Gain vital cybersecurity insights from our analysis of over 23,000 incidents and 5,200 confirmed breaches from around the world—to help minimize risk and keep your business safe.

Hello, and welcome first-time readers! Before you get started on the 2022 Data Breach Investigations Report (DBIR) it might be a good idea to take a look at this section first. (For those of you who are familiar with the report, please feel free to jump over to the introduction) We have been doing this report for a while now, and we appreciate that the verbiage we use can be a bit obtuse at times. We use very deliberate naming conventions, terms and definitions and spend a lot of time making sure we are consistent throughout the report. Hopefully this section will help make all of those more familiar.

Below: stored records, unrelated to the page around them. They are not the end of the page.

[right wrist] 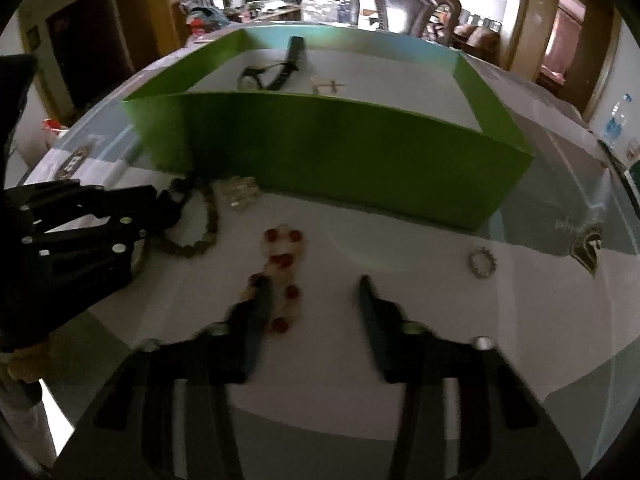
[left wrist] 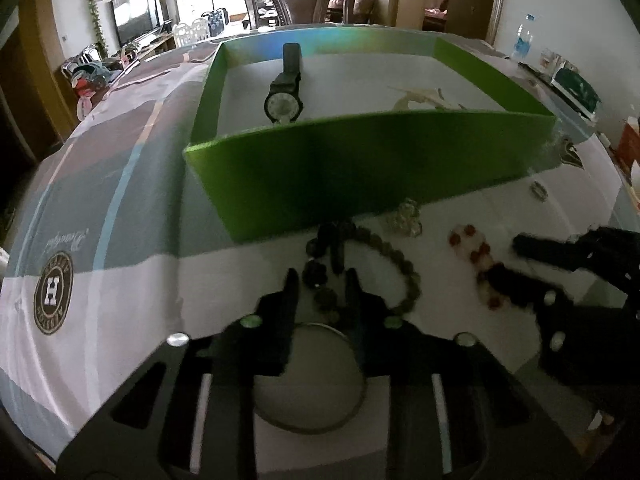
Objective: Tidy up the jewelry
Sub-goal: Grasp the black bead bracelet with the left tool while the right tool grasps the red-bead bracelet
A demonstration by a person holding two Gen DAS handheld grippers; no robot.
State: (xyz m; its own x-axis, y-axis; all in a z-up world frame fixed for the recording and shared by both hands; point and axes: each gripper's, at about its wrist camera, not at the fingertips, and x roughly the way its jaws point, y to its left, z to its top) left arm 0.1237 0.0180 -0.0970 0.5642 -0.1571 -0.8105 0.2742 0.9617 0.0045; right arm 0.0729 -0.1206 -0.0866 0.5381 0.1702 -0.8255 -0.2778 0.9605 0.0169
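Tablecloth (left wrist: pixel 120 240); green box (left wrist: pixel 360 160) blocks bracelets (right wrist: pixel 282 276).

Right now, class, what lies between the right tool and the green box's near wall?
In the right wrist view, the red and white bead bracelet lies partly between the right tool and green box; past it, bare tablecloth.

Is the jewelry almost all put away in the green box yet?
Not yet. Done: a black watch and a pale piece lie in the green box. In hand: the left gripper straddles the dark bead bracelet; the right gripper is open at the red-and-white bracelet. Left outside: an olive bead strand, a clear crystal piece, a small ring.
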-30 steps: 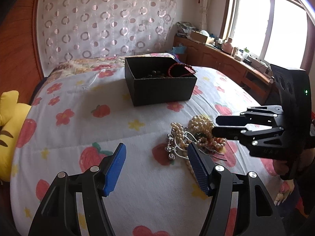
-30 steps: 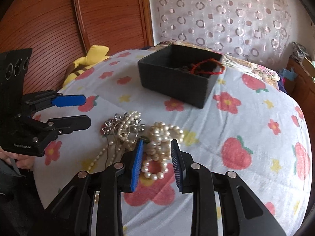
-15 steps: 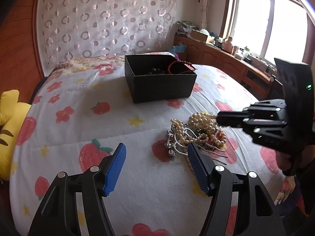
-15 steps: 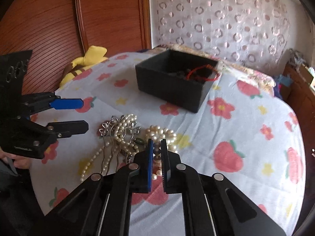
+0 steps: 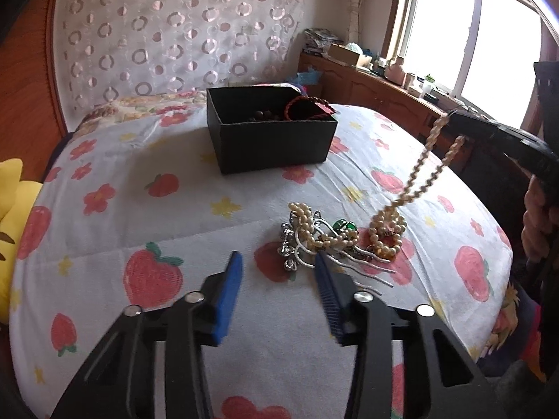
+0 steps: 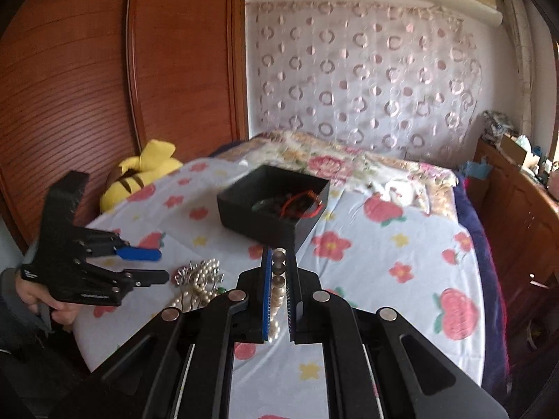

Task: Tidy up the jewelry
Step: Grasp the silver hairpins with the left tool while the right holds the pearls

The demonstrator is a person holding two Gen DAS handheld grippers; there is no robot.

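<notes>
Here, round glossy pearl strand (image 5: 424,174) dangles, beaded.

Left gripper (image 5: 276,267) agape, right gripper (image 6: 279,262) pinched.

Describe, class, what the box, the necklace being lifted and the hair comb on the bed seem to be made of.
Box: probably matte black cardboard; thin, flat, unshiny walls.
Necklace: cream pearl-like beads on a string, with a soft sheen; real or imitation cannot be told. The right claw pinches it.
Hair comb: seemingly silver-coloured metal; shiny curved prongs and glinting ornament.
</notes>
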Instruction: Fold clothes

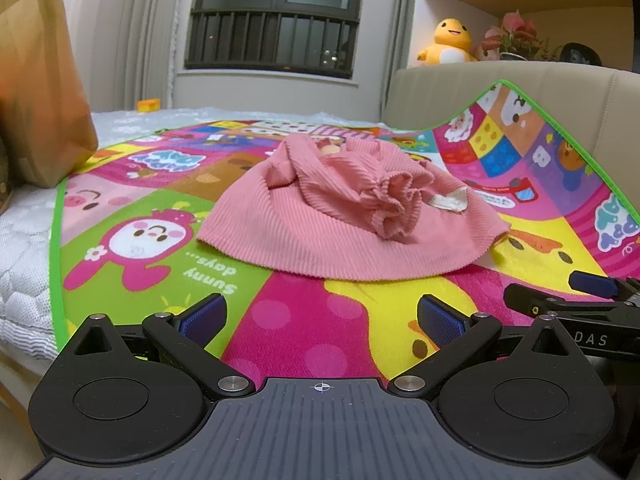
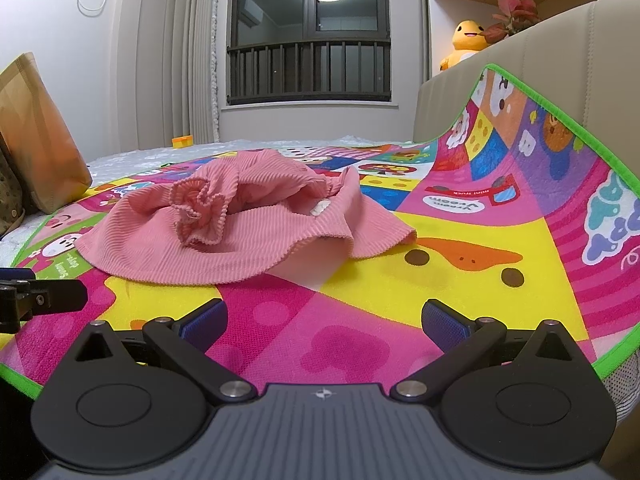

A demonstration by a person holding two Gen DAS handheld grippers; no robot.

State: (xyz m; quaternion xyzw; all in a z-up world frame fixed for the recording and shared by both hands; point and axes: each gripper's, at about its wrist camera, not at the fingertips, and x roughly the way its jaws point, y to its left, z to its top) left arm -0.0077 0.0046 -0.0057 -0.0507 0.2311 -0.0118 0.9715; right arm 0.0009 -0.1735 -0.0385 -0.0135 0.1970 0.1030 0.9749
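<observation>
- The garment (image 1: 344, 216) is a crumpled pink ribbed heap — nothing folded yet, as far as you can judge; a frilled cuff or hem (image 1: 394, 204) is bunched on top and a white label (image 1: 448, 202) shows.
- It lies on the mat (image 1: 280, 320), roughly mid-mat, back from the near edge where your claws wait. The mat covers the bed (image 1: 24, 256), and its right side curls up against the padded board (image 1: 500, 88).
- All of the work looks to be ahead of you: spread the heap flat, find the edges, then fold.
- Your left claw (image 1: 320, 316) is wide open, empty, touching no cloth — it hovers low above the near edge of the mat, short of the garment's hem.
- Your right claw (image 2: 324, 320) is likewise spread wide and holds nothing, just beside the left one at the same near edge; the garment's lifted right flap (image 2: 376, 236) is the nearest cloth to it.
</observation>
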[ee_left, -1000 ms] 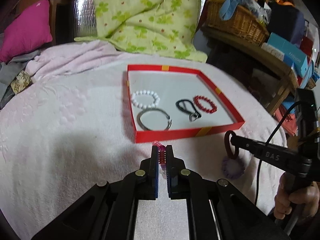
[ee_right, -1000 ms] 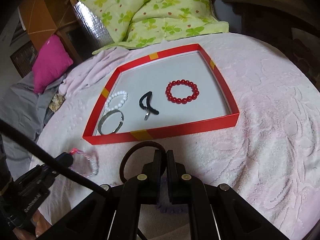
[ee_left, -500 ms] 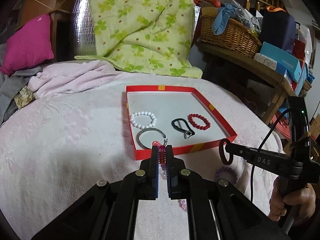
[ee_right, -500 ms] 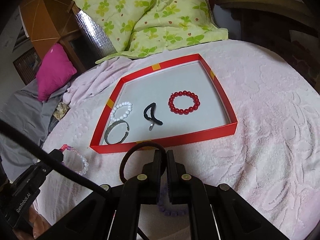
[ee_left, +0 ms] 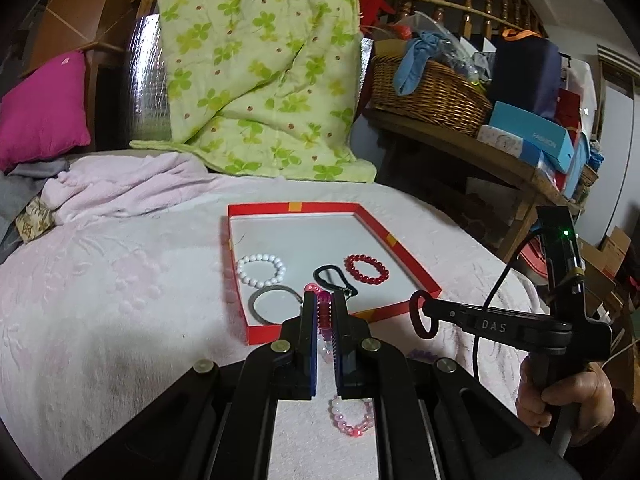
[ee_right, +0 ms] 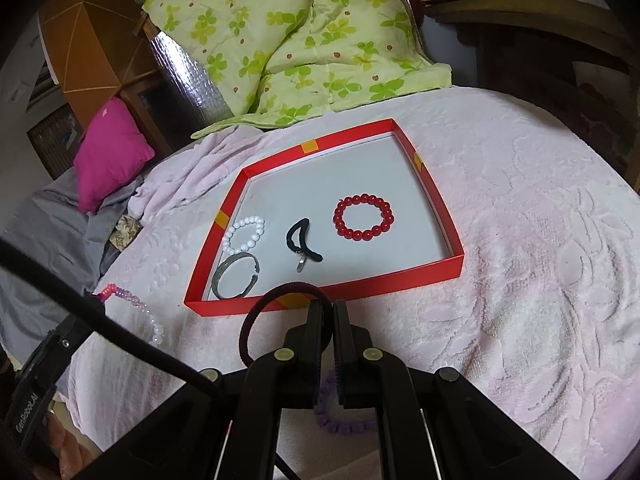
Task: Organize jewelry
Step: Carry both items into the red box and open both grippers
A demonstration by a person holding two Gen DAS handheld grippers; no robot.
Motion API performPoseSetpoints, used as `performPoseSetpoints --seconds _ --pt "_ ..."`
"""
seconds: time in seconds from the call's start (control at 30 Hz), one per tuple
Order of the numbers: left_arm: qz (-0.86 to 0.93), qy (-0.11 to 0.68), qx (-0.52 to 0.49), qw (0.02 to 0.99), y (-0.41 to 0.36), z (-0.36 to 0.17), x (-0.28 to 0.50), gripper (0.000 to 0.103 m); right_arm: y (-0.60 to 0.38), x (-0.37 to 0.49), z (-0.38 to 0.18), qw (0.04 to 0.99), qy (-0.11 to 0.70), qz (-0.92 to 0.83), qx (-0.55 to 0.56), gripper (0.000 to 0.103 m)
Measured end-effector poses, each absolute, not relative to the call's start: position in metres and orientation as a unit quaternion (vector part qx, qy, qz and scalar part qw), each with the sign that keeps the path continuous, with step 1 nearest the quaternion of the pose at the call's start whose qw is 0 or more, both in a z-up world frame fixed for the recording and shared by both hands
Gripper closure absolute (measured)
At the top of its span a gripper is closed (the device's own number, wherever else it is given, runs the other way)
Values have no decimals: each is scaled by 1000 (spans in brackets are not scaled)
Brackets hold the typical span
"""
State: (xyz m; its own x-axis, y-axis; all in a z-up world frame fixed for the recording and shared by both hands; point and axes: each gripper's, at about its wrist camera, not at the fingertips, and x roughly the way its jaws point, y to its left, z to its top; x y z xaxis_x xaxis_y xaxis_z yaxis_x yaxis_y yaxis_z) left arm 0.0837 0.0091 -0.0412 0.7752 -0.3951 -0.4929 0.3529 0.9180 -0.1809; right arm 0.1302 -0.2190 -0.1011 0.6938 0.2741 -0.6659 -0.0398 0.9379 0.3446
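Note:
A shallow red tray [ee_left: 404, 256] [ee_right: 436, 204] lies on the pink bedspread. It holds a white bead bracelet [ee_left: 261, 270], a silver bangle [ee_left: 274, 303], a black hair tie [ee_left: 334, 280] and a red bead bracelet [ee_left: 367, 268]. My left gripper [ee_left: 323, 308] is shut on a pink-and-clear bead bracelet [ee_left: 352, 414] that hangs above the bedspread, just in front of the tray. My right gripper [ee_right: 327, 312] is shut on a dark red hair band [ee_right: 276, 320], also lifted near the tray's front edge. A purple bead bracelet [ee_right: 340, 420] lies on the bedspread under the right gripper.
A green floral quilt [ee_left: 256, 68] and a magenta pillow [ee_left: 40, 108] lie behind the tray. A wooden shelf with a wicker basket [ee_left: 428, 88] and boxes stands at the right. The bedspread [ee_left: 100, 300] stretches to the left of the tray.
Both grippers have risen and drawn back from the bedspread, each with its piece. The pink bracelet now hangs free, and the tray looks farther off.

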Motion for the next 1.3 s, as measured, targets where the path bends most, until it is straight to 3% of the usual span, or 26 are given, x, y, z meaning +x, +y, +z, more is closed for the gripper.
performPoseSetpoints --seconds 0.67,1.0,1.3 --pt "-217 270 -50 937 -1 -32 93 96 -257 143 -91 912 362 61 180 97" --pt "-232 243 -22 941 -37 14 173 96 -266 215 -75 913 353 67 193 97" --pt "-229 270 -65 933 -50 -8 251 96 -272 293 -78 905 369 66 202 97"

Being confident in our data

Starting in 2019 with slanted bar charts, the DBIR has tried to make the point that the only certain thing about information security is that nothing is certain. Even with all the data we have, we’ll never know anything with absolute certainty. However, instead of throwing our hands up and complaining that it is impossible to measure anything in a data-poor environment, or worse yet, just plain making stuff up, we get to work. This year you’ll continue to see the team representing uncertainty throughout the report figures.

The examples shown in Figures 1, 2, 3 and 4 all convey the range of realities that could credibly be true. Whether it be the slant of the bar chart, the threads of the spaghetti chart, the dots of the dot plot or the color of the pictogram plot, all convey the uncertainty of our industry in their own special way.

The slanted bar chart will be familiar to returning readers. The slant on the bar chart represents the uncertainty of that data point to a 95% confidence level (which is standard for statistical testing). In layman’s terms, if the slanted areas of two (or more) bars overlap, you can’t really say one is bigger than the other without angering the math gods. 

The dot plot is another returning champion, and the trick to understanding this chart is to remember that the dots represent organizations. If, for instance, there are 200 dots (like in Figure 3), each dot represents 0.5% of organizations. This is a much better way of understanding how something is distributed among organizations, and provides considerably more information than an average or a median. We added more colors and callouts to those in an attempt to make them even more informative.

Spaghetti charts, and our relative newcomer, Pictogram plot, attempt to capture uncertainty in a similar way to slanted bar charts but are more suited for a single proportion.

We hope they make your journey through this complex dataset even smoother than previous years.